*Supplied material*
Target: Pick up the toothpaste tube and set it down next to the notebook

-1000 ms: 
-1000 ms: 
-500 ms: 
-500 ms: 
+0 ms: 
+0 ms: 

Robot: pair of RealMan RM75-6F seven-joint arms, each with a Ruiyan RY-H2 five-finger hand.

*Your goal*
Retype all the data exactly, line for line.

*Your solution*
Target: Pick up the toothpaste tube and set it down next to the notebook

-1000 ms: 
-1000 ms: 
-500 ms: 
-500 ms: 
+0 ms: 
+0 ms: 

Robot: pair of RealMan RM75-6F seven-joint arms, each with a Ruiyan RY-H2 five-finger hand.

The output has nothing more to it.